[Saved entries]
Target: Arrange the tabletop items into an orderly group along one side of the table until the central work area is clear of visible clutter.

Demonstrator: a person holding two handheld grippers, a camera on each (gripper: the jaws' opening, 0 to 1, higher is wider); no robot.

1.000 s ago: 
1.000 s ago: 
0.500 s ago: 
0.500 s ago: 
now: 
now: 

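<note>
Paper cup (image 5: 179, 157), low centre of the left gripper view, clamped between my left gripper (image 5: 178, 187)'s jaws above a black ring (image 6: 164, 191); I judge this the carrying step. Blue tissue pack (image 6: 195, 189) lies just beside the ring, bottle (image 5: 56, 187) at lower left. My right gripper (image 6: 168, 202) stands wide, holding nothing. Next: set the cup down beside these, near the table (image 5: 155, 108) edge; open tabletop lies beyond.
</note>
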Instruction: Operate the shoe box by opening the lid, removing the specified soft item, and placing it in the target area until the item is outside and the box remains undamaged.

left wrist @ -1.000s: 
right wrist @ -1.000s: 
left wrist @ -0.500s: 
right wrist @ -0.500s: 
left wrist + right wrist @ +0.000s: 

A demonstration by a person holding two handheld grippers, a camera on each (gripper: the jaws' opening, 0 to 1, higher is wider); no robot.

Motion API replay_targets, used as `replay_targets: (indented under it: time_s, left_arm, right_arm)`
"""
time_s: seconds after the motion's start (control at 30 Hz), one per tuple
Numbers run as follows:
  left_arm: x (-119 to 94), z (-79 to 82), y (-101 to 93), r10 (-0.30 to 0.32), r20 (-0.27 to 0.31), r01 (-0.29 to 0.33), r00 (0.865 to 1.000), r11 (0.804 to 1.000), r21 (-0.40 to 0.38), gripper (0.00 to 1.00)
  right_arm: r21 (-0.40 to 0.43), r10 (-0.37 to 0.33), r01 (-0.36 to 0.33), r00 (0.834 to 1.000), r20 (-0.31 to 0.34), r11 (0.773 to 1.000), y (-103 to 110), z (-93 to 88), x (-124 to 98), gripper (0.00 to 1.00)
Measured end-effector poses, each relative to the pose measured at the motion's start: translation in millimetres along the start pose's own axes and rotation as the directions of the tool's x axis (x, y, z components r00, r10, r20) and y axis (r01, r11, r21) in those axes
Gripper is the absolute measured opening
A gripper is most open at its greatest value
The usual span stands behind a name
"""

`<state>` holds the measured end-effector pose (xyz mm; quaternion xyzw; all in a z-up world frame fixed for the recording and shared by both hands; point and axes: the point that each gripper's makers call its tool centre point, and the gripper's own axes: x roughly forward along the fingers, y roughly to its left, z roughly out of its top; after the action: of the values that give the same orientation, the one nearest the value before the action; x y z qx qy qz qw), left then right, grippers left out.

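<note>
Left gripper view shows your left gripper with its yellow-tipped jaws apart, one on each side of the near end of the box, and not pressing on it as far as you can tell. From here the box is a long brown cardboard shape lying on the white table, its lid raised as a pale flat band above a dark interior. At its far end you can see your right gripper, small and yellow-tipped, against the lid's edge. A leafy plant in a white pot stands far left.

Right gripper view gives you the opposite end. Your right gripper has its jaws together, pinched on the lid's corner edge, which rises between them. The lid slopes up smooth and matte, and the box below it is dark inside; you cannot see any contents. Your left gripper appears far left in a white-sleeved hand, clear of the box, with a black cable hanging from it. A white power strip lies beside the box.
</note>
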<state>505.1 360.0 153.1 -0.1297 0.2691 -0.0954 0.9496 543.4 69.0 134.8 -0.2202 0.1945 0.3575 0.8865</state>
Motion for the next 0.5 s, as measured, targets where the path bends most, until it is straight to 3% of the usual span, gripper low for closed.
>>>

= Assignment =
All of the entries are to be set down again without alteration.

= Response below =
Target: Arrange the tabletop items into an orderly group along one side of the table until the central work area is clear of visible clutter.

Demonstrator: a person holding two handheld grippers, a camera on each (gripper: the jaws' opening, 0 to 1, higher is wider); no robot.

1.000 s ago: 
1.000 s ago: 
0.500 s ago: 
0.500 s ago: 
now: 
now: 

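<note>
Paper cup (image 5: 179, 157), low centre of the left gripper view, clamped between my left gripper (image 5: 178, 187)'s jaws above a black ring (image 6: 164, 191); I judge this the carrying step. Blue tissue pack (image 6: 195, 189) lies just beside the ring, bottle (image 5: 56, 187) at lower left. My right gripper (image 6: 168, 202) stands wide, holding nothing. Next: set the cup down beside these, near the table (image 5: 155, 108) edge; open tabletop lies beyond.
</note>
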Instruction: Operate the shoe box by opening the lid, removing the specified soft item, and placing it in the target area until the item is outside and the box remains undamaged.

left wrist @ -1.000s: 
right wrist @ -1.000s: 
left wrist @ -0.500s: 
right wrist @ -0.500s: 
left wrist + right wrist @ +0.000s: 

A demonstration by a person holding two handheld grippers, a camera on each (gripper: the jaws' opening, 0 to 1, higher is wider); no robot.

Motion API replay_targets, used as `replay_targets: (indented under it: time_s, left_arm, right_arm)`
"""
time_s: seconds after the motion's start (control at 30 Hz), one per tuple
Numbers run as follows:
  left_arm: x (-119 to 94), z (-79 to 82), y (-101 to 93), r10 (-0.30 to 0.32), r20 (-0.27 to 0.31), r01 (-0.29 to 0.33), r00 (0.865 to 1.000), r11 (0.804 to 1.000), r21 (-0.40 to 0.38), gripper (0.00 to 1.00)
  right_arm: r21 (-0.40 to 0.43), r10 (-0.37 to 0.33), r01 (-0.36 to 0.33), r00 (0.834 to 1.000), r20 (-0.31 to 0.34), r11 (0.773 to 1.000), y (-103 to 110), z (-93 to 88), x (-124 to 98), gripper (0.00 to 1.00)
Measured end-effector poses, each relative to the pose measured at the motion's start: translation in millimetres along the start pose's own axes and rotation as the directions of the tool's x axis (x, y, z components r00, r10, r20) and y axis (r01, r11, r21) in those axes
Gripper is the absolute measured opening
A gripper is most open at its greatest value
The usual span stands behind a name
"""

`<state>` holds the measured end-effector pose (xyz mm; quaternion xyzw; all in a z-up world frame fixed for the recording and shared by both hands; point and axes: the point that each gripper's makers call its tool centre point, and the gripper's own axes: x roughly forward along the fingers, y roughly to its left, z roughly out of its top; after the action: of the values that give the same orientation, the one nearest the value before the action; x y z qx qy qz qw), left then right, grippers left out.

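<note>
Left gripper view shows your left gripper with its yellow-tipped jaws apart, one on each side of the near end of the box, and not pressing on it as far as you can tell. From here the box is a long brown cardboard shape lying on the white table, its lid raised as a pale flat band above a dark interior. At its far end you can see your right gripper, small and yellow-tipped, against the lid's edge. A leafy plant in a white pot stands far left.

Right gripper view gives you the opposite end. Your right gripper has its jaws together, pinched on the lid's corner edge, which rises between them. The lid slopes up smooth and matte, and the box below it is dark inside; you cannot see any contents. Your left gripper appears far left in a white-sleeved hand, clear of the box, with a black cable hanging from it. A white power strip lies beside the box.
</note>
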<state>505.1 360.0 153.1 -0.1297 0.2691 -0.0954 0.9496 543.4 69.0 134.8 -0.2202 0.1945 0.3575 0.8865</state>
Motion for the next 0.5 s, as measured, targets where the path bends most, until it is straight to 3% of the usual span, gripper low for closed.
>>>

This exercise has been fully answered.